Calmette, Albert

Calmette, Albert (1863-1933), was a French bacteriologist who developed a vaccine against tuberculosis with his colleague Camille Guerin. This vaccine is known as the bacillus Calmette-Guerin, or BCG. Tuberculosis is an infectious disease that mainly affects the lungs but can also involve other organs and the bones.

Albert Leon Charles Calmette was born on July 12, 1863, in Nice, France. He graduated in medicine in Paris in 1886, where he was a student of the scientist Louis Pasteur (see Pasteur, Louis ). In 1891, Calmette founded the Pasteur Institute (a center for the study, prevention, and treatment of disease) in Saigon in French Indochina (now Ho Chi Minh City, Vietnam). It was the first Pasteur Institute outside France. In Saigon, he discovered a serum to treat snake bites. He returned to France in 1895 and founded the Pasteur Institute at Lille, which he directed from 1896 to 1919.

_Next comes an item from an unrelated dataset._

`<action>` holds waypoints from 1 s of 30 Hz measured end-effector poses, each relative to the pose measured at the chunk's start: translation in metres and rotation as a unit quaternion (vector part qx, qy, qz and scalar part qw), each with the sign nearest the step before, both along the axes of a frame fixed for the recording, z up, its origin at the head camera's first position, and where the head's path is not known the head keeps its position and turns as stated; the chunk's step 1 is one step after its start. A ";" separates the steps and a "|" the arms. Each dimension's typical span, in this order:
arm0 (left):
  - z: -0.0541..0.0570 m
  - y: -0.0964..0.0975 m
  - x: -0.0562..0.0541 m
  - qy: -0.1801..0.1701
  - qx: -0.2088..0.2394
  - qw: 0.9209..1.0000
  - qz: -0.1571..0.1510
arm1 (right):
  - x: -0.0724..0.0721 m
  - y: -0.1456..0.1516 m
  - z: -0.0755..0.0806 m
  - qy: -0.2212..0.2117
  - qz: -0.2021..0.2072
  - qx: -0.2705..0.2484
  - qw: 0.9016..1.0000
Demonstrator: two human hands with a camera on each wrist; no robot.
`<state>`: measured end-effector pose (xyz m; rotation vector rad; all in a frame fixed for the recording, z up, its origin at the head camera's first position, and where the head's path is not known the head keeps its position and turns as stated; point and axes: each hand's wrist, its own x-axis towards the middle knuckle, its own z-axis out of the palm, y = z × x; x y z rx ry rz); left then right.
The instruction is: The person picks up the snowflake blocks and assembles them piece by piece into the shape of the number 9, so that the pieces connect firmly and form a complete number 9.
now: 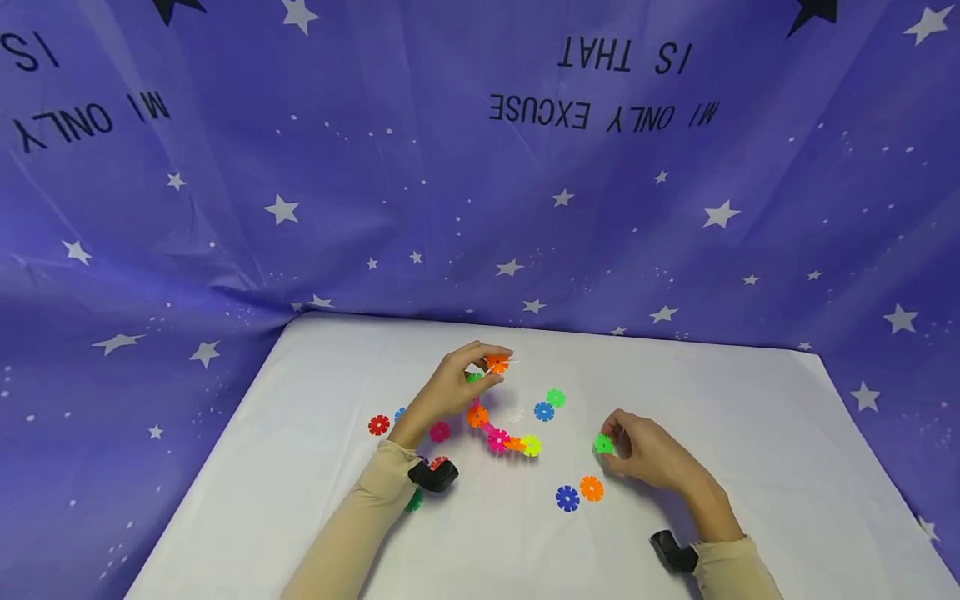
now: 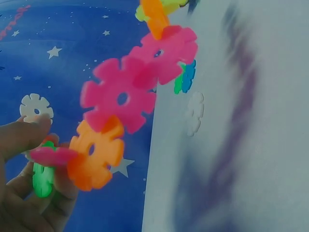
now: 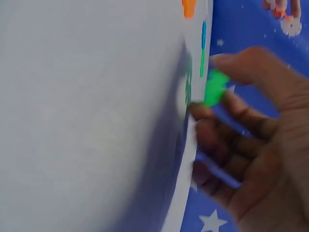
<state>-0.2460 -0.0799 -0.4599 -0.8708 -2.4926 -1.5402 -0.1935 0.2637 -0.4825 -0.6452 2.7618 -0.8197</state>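
Note:
My left hand (image 1: 448,385) grips one end of a chain of slotted plastic discs, raised above the table. The chain runs through an orange disc (image 2: 96,153), pink discs (image 2: 118,96) and on to a yellow disc (image 1: 531,446) at its far end. By the left thumb a white disc (image 2: 36,109) shows, and a green disc (image 2: 43,174) sits among the fingers. Over on the right, my right hand (image 1: 648,450) pinches a single bright green disc (image 3: 216,88) between thumb and fingers, apart from the chain. Behind it a darker green shape (image 3: 189,79) appears, partly hidden.
Loose discs lie on the white table (image 1: 750,433). A blue disc (image 1: 544,411) touches a light green one (image 1: 556,397), and a dark blue disc (image 1: 567,498) lies beside an orange one (image 1: 592,488). A red disc (image 1: 378,425) is left of the left arm. A starry purple cloth (image 1: 480,183) hangs behind.

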 end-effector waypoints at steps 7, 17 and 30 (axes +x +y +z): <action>-0.001 0.005 -0.001 -0.006 0.001 1.000 -0.008 | -0.010 -0.010 0.008 0.060 -0.021 -0.073 0.995; -0.007 0.003 -0.009 -0.002 0.002 1.000 -0.027 | -0.036 -0.042 0.030 0.146 -0.031 -0.179 0.973; -0.009 0.012 -0.006 -0.067 -0.009 0.997 -0.047 | -0.042 -0.049 -0.008 -0.006 -0.038 0.065 0.997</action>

At Lille, Calmette worked in collaboration with Guerin. In 1908, they discovered a way of weakening the bacteria that cause tuberculosis in cattle. The two scientists used this strain of bacteria to make BCG, which was developed in France in 1921 to vaccinate children against tuberculosis. The vaccination was not adopted in the United States or the United Kingdom until the 1950’s, after Calmette’s death. Calmette also developed a test, known as Calmette’s reaction, to diagnose tuberculosis. He died in Paris on Oct. 29, 1933.